Under applicable data protection laws, data subjects have the following rights:
• Right to Access: Request a copy of their personal data.
• Right to Rectification: Request correction of inaccurate or incomplete data.
• Right to Erasure: Request deletion of their personal data.
• Right to Restrict Processing: Request limitation of processing under certain conditions.
• Right to Data Portability: Request transfer of their data to another controller.
• Right to Object: Object to processing based on legitimate interests or for direct marketing.
• Right to Withdraw Consent: Withdraw consent at any time, where applicable.

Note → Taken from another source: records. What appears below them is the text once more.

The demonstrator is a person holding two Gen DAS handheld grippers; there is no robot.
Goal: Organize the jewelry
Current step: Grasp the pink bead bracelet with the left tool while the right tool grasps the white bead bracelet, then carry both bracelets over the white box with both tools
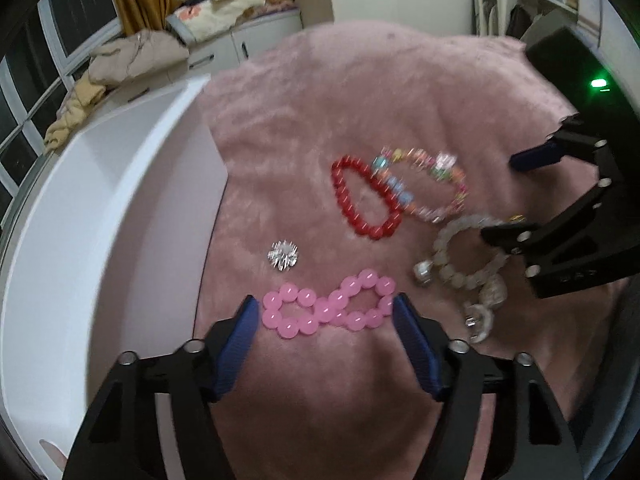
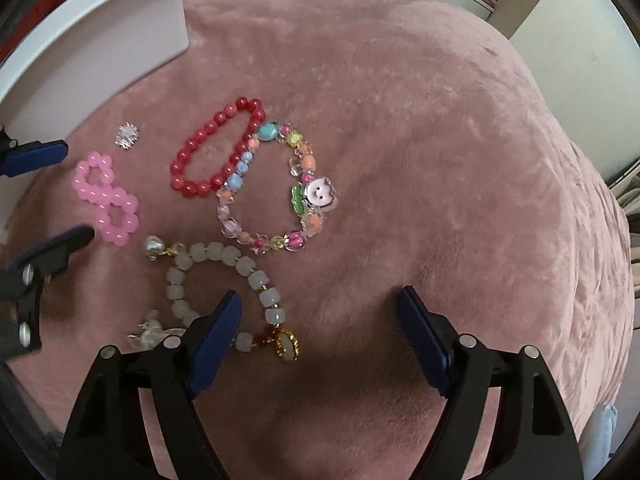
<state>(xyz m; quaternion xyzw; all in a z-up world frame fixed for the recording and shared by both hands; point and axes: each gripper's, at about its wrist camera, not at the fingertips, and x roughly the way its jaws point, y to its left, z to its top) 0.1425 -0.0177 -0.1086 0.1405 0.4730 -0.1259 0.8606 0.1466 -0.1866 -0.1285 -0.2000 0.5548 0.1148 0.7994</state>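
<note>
Jewelry lies on a pink plush cloth [image 1: 360, 92]. A pink bead bracelet [image 1: 328, 309], twisted into a figure eight, lies between the open fingers of my left gripper [image 1: 325, 314]; it also shows in the right wrist view [image 2: 107, 199]. A red bead bracelet [image 1: 365, 196] [image 2: 216, 148] touches a multicoloured charm bracelet [image 1: 430, 184] [image 2: 276, 184]. A white bead bracelet [image 1: 466, 256] [image 2: 228, 284] lies by my open right gripper [image 2: 320, 300], whose left finger sits over it. A small silver flower piece [image 1: 283, 255] [image 2: 127, 135] lies apart.
A white box [image 1: 100, 208] [image 2: 92, 36] stands at the cloth's left edge. Silver charms [image 1: 480, 316] lie near the white bracelet. Cabinets with piled clothes [image 1: 140, 56] stand behind. The cloth's right half [image 2: 480, 200] holds no jewelry.
</note>
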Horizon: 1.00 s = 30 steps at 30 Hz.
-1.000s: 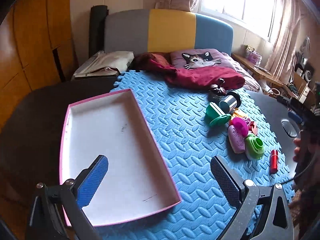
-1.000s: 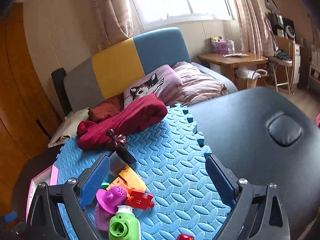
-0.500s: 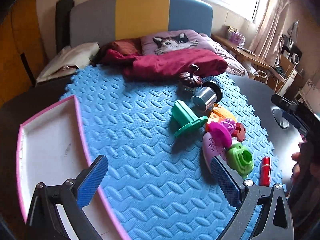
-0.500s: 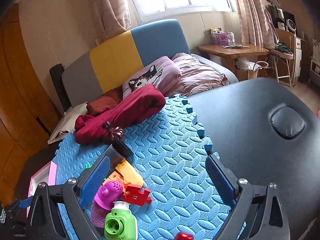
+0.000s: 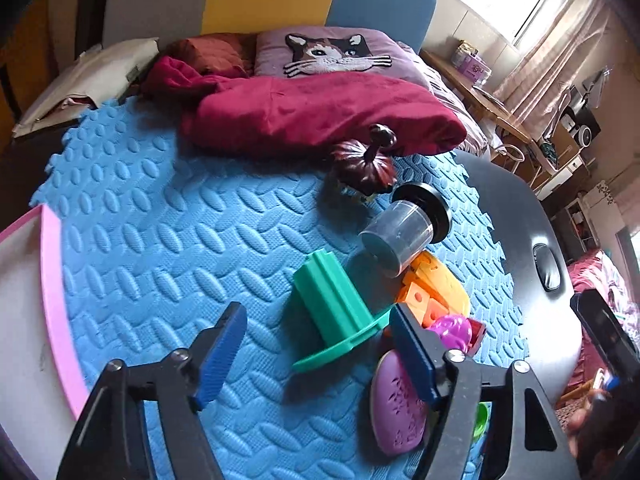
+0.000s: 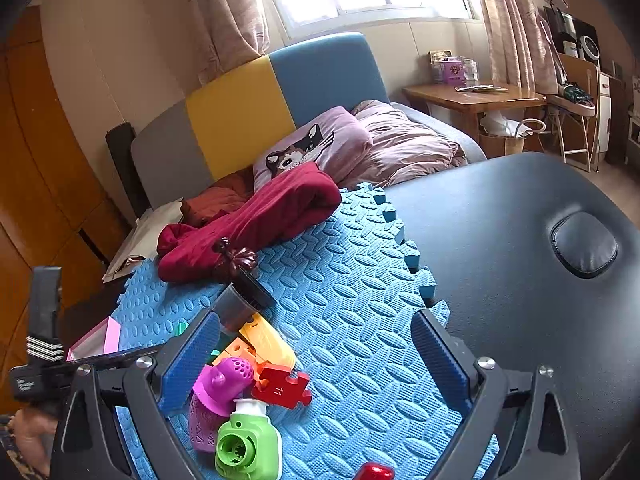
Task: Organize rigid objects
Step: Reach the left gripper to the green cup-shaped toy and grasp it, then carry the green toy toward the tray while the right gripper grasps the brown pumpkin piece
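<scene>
A pile of toys lies on the blue foam mat (image 5: pixel 180 232). My left gripper (image 5: pixel 318 354) points down at a green ribbed piece with a flange (image 5: pixel 328 304). Its jaws are closing with that piece between the fingertips, and the pads are clear of it. Beyond lie a clear cup with a black lid (image 5: pixel 400 236), a dark pumpkin (image 5: pixel 364 164), an orange block (image 5: pixel 436 292) and a purple oval (image 5: pixel 396 412). My right gripper (image 6: pixel 316 364) hangs open over the mat. A magenta piece (image 6: pixel 224 380), a red puzzle piece (image 6: pixel 280 384) and a green toy (image 6: pixel 248 444) lie by its left finger.
A pink-rimmed white tray (image 5: pixel 52 300) sits at the mat's left edge. A dark red cloth (image 5: pixel 312 112) lies along the far edge, with pillows behind it. Black padded table (image 6: pixel 520 240) extends to the right of the mat.
My left gripper has swung right from above the tray to the toy pile and dropped lower, and its jaws have narrowed around the green piece. The right gripper has stayed put.
</scene>
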Motion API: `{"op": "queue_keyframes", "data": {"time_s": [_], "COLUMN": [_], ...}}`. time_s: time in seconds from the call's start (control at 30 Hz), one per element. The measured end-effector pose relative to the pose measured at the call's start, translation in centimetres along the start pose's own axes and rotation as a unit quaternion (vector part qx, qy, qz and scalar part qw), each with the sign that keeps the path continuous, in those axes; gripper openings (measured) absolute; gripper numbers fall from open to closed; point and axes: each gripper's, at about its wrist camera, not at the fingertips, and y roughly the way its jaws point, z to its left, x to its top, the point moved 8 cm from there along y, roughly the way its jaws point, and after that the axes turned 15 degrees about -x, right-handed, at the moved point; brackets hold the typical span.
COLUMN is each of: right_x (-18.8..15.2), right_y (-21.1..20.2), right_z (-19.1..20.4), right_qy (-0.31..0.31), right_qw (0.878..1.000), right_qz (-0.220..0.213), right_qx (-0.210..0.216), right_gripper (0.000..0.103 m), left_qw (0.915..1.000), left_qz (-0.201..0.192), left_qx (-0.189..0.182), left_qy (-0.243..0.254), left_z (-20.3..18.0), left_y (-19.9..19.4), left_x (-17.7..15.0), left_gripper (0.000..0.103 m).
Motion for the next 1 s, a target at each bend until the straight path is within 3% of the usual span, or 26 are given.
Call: {"op": "queue_keyframes", "data": {"time_s": [0.13, 0.17, 0.2, 0.23, 0.3, 0.77, 1.0], "right_x": [-0.1, -0.1, -0.2, -0.2, -0.2, -1.7, -0.8], "right_y": [0.2, 0.2, 0.2, 0.2, 0.3, 1.6, 1.9], "right_z": [0.2, 0.2, 0.3, 0.3, 0.3, 1.3, 6.1], "right_qy": [-0.003, -0.004, -0.006, -0.006, -0.006, -0.034, -0.101], "right_qw": [1.000, 1.000, 1.000, 1.000, 1.000, 0.998, 0.994], "right_qz": [0.004, 0.005, 0.005, 0.006, 0.008, 0.045, 0.040], "right_qx": [0.004, 0.003, 0.002, 0.002, 0.003, 0.001, 0.025], "right_gripper": [0.098, 0.098, 0.098, 0.098, 0.097, 0.084, 0.065], "left_qw": [0.9999, 0.9999, 0.9997, 0.9994, 0.9997, 0.9987, 0.9981], "left_qz": [0.008, 0.011, 0.018, 0.028, 0.013, -0.027, -0.046], "left_qx": [0.000, 0.007, 0.011, 0.009, 0.020, 0.024, 0.003], "left_qy": [-0.011, -0.010, -0.012, -0.017, -0.002, 0.036, 0.042], "left_z": [-0.1, 0.0, 0.3, 0.6, 0.6, 1.5, 1.2], "left_y": [1.8, 2.3, 2.8, 3.6, 3.5, -2.9, -7.0], "left_x": [1.0, 1.2, 1.1, 0.7, 0.6, -3.0, -5.9], "left_gripper": [0.067, 0.062, 0.044, 0.043, 0.030, 0.030, 0.030]}}
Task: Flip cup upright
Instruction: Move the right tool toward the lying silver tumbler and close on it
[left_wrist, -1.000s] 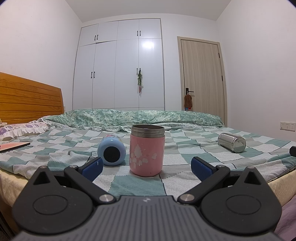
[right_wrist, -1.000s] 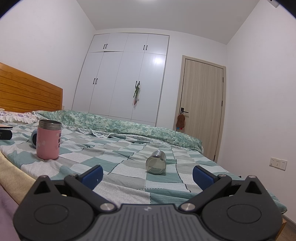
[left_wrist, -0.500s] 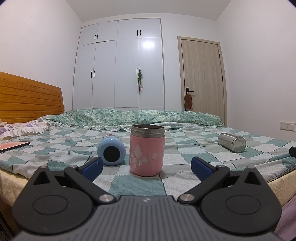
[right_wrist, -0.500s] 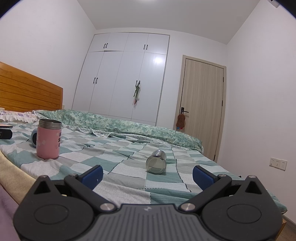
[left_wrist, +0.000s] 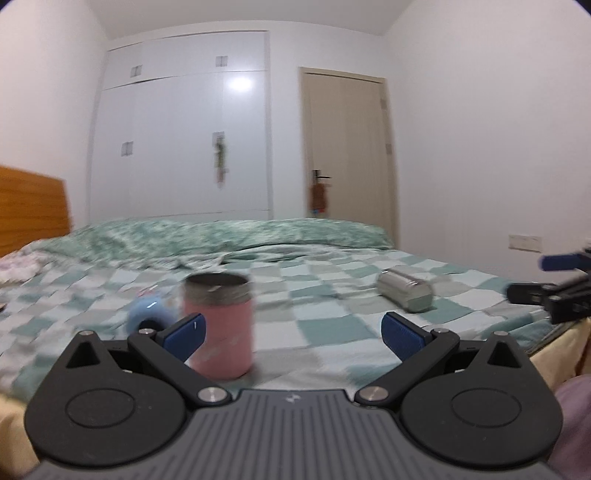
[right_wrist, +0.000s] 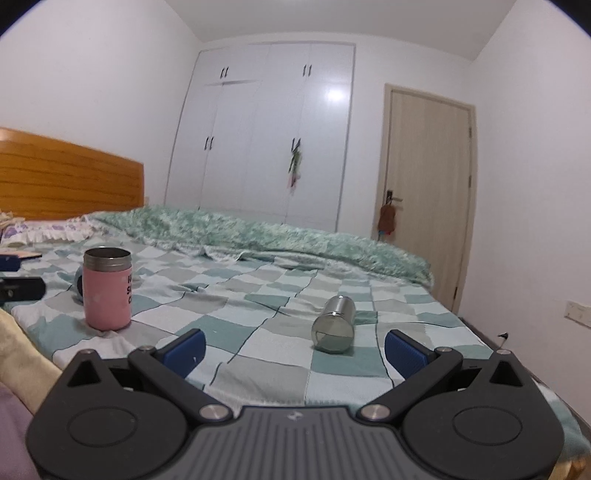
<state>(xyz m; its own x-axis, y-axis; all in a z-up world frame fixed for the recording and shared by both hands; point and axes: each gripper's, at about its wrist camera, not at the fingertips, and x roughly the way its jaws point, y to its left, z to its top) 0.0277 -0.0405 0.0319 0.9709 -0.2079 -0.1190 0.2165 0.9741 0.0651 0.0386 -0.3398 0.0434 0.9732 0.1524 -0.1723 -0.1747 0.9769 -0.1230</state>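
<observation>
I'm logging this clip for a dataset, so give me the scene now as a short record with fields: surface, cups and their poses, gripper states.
surface: bed with a green checked blanket
steel cup: lying on its side, not yet upright, ahead of the right gripper
pink cup: standing upright, open mouth up
blue cup: on its side behind the pink cup, blurred
left gripper: open, holding nothing, view motion-blurred
right gripper: open, holding nothing, apart from the steel cup
background: white wardrobe, wooden door
</observation>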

To exercise these rights, data subjects may contact Perfometer using the details provided in Section 14.
Perfometer’s digital products may use cookies and similar technologies to enhance user experience and analyze usage patterns. Users can manage their cookie preferences through their browser settings.
Perfometer reserves the right to update this Data Protection Policy periodically. Any changes will be communicated through our websites or other appropriate channels.
For questions or concerns regarding this policy or to exercise your data protection rights, please contact:
Perfometer Head of Business
Email: [Md@perfometer.co.ke]
Phone: [+254721428770]
Address: [4th Floor Ntshart Plaza Kilimani Rd]
If you believe that your data protection rights have been violated, you have the right to lodge a complaint with the relevant supervisory authority.